Created on 05-11-2016 12:09 PM - edited 09-16-2022 03:18 AM
Hi,
There exists some free Vitual Machine to use Apache Hadoop and Spark? I need to do some taks with HDFS and Hive and next some analysis with Spark.
Thanks!
Created 05-11-2016 12:24 PM
Created 05-11-2016 12:24 PM
Yep, right here: http://www.cloudera.com/downloads/quickstart_vms/5-7.html
Created 05-11-2016 12:26 PM
Sean, just many thanks for your response. This machine have pySpark ???
Created 05-11-2016 12:29 PM
Yes it does.
Created 05-18-2016 06:16 AM
Actually, I have a problem with Spark. I don't have Spark listed among installed applications. I can see a Spark folder, however clicking it I get a message, That server is too busy, and it can't connect to ....:18080
I wonder it's just my experience. Everything else works fine, I can perform training tasks. What can cause it? I thought Spark is not a part of Cloudera VM.
Created 05-18-2016 06:43 AM
Ok, I missed, I have 5.5. I have to download 5.7
Created 05-21-2016 04:23 PM
I downloaded Clouera Quickstart VM 5-7, it doesn't have Spark. Do you have any recommendation where to find istructions how to install spark on hadoop?

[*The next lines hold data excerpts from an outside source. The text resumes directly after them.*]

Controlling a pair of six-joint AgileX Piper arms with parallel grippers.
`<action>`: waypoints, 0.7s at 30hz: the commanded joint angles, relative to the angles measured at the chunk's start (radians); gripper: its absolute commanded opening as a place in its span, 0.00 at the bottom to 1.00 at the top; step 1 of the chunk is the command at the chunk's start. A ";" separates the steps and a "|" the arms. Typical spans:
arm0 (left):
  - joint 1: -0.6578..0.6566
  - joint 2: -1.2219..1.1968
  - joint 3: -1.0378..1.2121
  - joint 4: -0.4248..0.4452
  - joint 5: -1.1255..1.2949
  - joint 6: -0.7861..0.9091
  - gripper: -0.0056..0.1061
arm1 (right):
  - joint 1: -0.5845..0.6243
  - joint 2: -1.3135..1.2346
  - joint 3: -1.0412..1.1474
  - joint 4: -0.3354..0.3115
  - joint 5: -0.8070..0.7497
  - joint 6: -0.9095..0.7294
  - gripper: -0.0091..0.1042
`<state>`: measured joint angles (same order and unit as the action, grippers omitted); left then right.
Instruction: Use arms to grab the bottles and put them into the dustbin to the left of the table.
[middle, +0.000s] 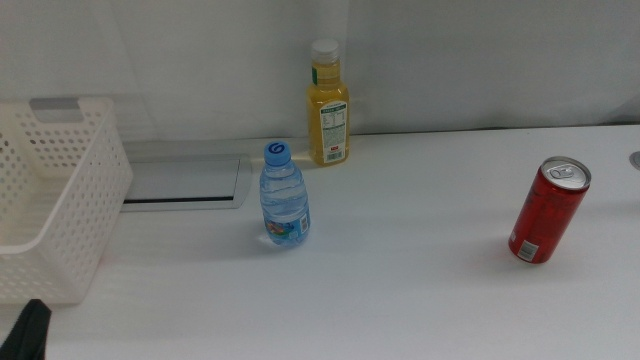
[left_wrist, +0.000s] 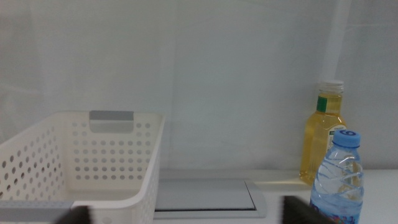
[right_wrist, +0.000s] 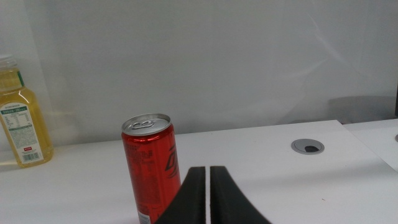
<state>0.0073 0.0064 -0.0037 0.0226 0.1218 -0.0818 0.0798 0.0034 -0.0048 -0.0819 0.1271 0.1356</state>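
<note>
A small clear water bottle (middle: 285, 196) with a blue cap stands upright mid-table. The yellow juice bottle (middle: 328, 104) stands behind it near the back wall. A red can (middle: 547, 211) stands upright at the right. The white perforated dustbin (middle: 62, 200) sits at the left edge. My left gripper (left_wrist: 186, 216) is open and empty, low at the near left, facing the dustbin (left_wrist: 93, 162) and the water bottle (left_wrist: 339, 180). My right gripper (right_wrist: 208, 169) is shut and empty, just beside the can (right_wrist: 152, 168), not touching it.
A flat grey panel (middle: 185, 182) lies in the table between the dustbin and the bottles. A round cable grommet (right_wrist: 308, 146) sits in the tabletop beyond the can. A white wall closes off the back. A dark part of the left arm (middle: 30, 330) shows at the bottom left.
</note>
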 joint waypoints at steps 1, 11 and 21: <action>-0.006 -0.034 0.040 -0.004 0.008 0.012 0.03 | -0.007 -0.032 0.041 -0.008 -0.005 -0.005 0.06; -0.006 -0.034 0.040 -0.004 0.016 0.012 0.03 | -0.007 -0.032 0.041 -0.003 -0.006 -0.005 0.06; -0.007 -0.034 0.040 -0.010 -0.050 -0.196 0.87 | -0.007 -0.032 0.041 0.142 -0.060 -0.005 0.91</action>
<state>0.0073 0.0064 -0.0037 0.0186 0.0879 -0.2408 0.0798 0.0034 -0.0048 0.0412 0.0758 0.1328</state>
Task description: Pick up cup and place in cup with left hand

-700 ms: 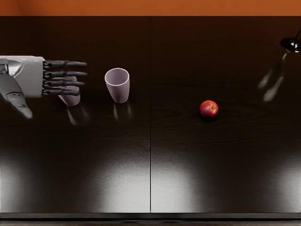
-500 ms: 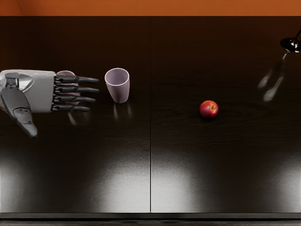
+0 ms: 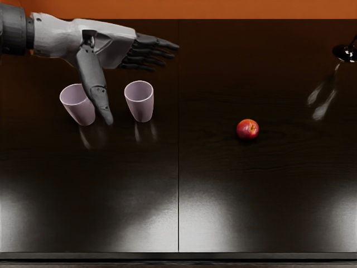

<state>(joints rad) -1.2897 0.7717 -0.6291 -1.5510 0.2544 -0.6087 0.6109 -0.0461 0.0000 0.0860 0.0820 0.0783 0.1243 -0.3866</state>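
Orange wall (image 3: pixel 234 9) at the back, glossy black wood-grained table (image 3: pixel 251 184) in front, and here's the grey-and-white left hand (image 3: pixel 106 47) reaching over it: fingers straight and near one another, thumb swung wide, nothing in its grasp. On the wrist side of that thumb stands one tapered pale lilac cup (image 3: pixel 76 105); on the fingertip side, its matching smooth pale lilac cup (image 3: pixel 141 106). The thumb overlaps the first cup's edge in view — contact, I can't tell. Why so wide? Likely to leave room for a cup between thumb and fingers, and the thumb's place between the two looks like setting up a grasp, though which cup it wants isn't clear. Both stand on their bases, mouths up, long axes running upright, narrowing downward — the slant looks like the camera's doing. That suits nesting: lift one, keep it upright, lower it base-first into the other. Well off beyond the fingertips sits a round red apple (image 3: pixel 247 129), apparently no part of this.
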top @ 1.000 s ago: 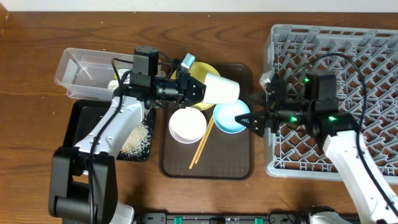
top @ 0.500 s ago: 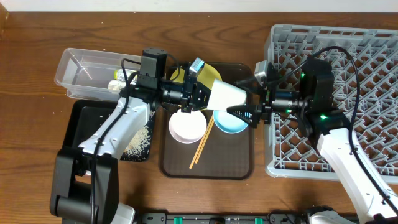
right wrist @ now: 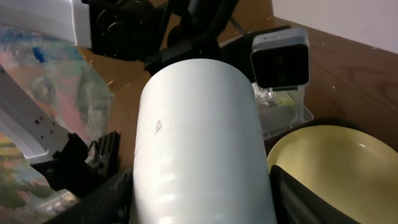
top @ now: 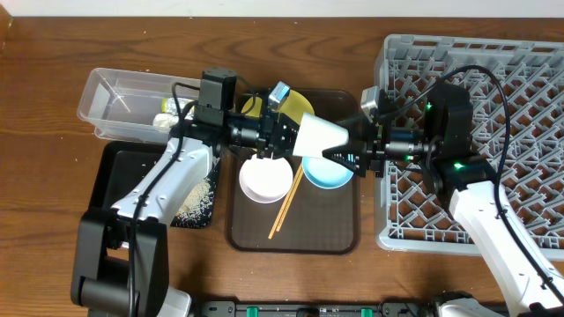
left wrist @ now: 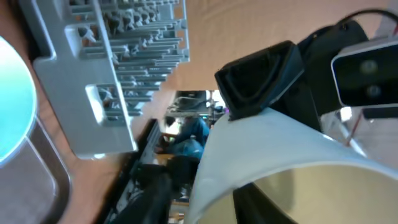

[cloudera@quickstart ~]$ hadoop fs -ls /user/
Found 9 items
drwxr-xr-x - cloudera cloudera 0 2016-05-21 16:05 /user/cloudera
drwxr-xr-x - hdfs supergroup 0 2016-05-21 16:05 /user/hdfs
drwxr-xr-x - mapred hadoop 0 2016-04-06 01:25 /user/history
drwxrwxrwx - hive supergroup 0 2016-04-06 01:27 /user/hive
drwxrwxrwx - hue supergroup 0 2016-05-21 16:07 /user/hue
drwxrwxrwx - jenkins supergroup 0 2016-04-06 01:25 /user/jenkins
drwxrwxrwx - oozie supergroup 0 2016-04-06 01:26 /user/oozie
drwxrwxrwx - root supergroup 0 2016-04-06 01:25 /user/root
drwxr-xr-x - hdfs supergroup 0 2016-04-06 01:27 /user/spark
[cloudera@quickstart ~]$ hadoop fs -ls /user/spark/
Found 1 items
drwxr-xr-x - spark supergroup 0 2016-05-21 16:17 /user/spark/applicationHistory
[cloudera@quickstart ~]$ hadoop fs -ls /user/spark/applicationHistory/
[cloudera@quickstart ~]$
Created 05-23-2016 07:44 AM
Created 05-23-2016 09:47 AM
I downloaded on 05-20-2016. As you can see there's no spark listed istalled, only empty directory. Can anybody check/verify? Or where to find the instructions to instal on VM? Thank you.
Created 05-23-2016 10:53 AM
You're looking in HDFS directories - I expect those to be blank unless you've loaded some data to those directories or run some jobs. On the 5.7 VM I just successfully ran some Spark code by typing `pyspark` on the command-line or `spark-shell --master yarn-client` for the Scala shell. I confirmed that the spark-submit and spark-executor commands are also on the PATH.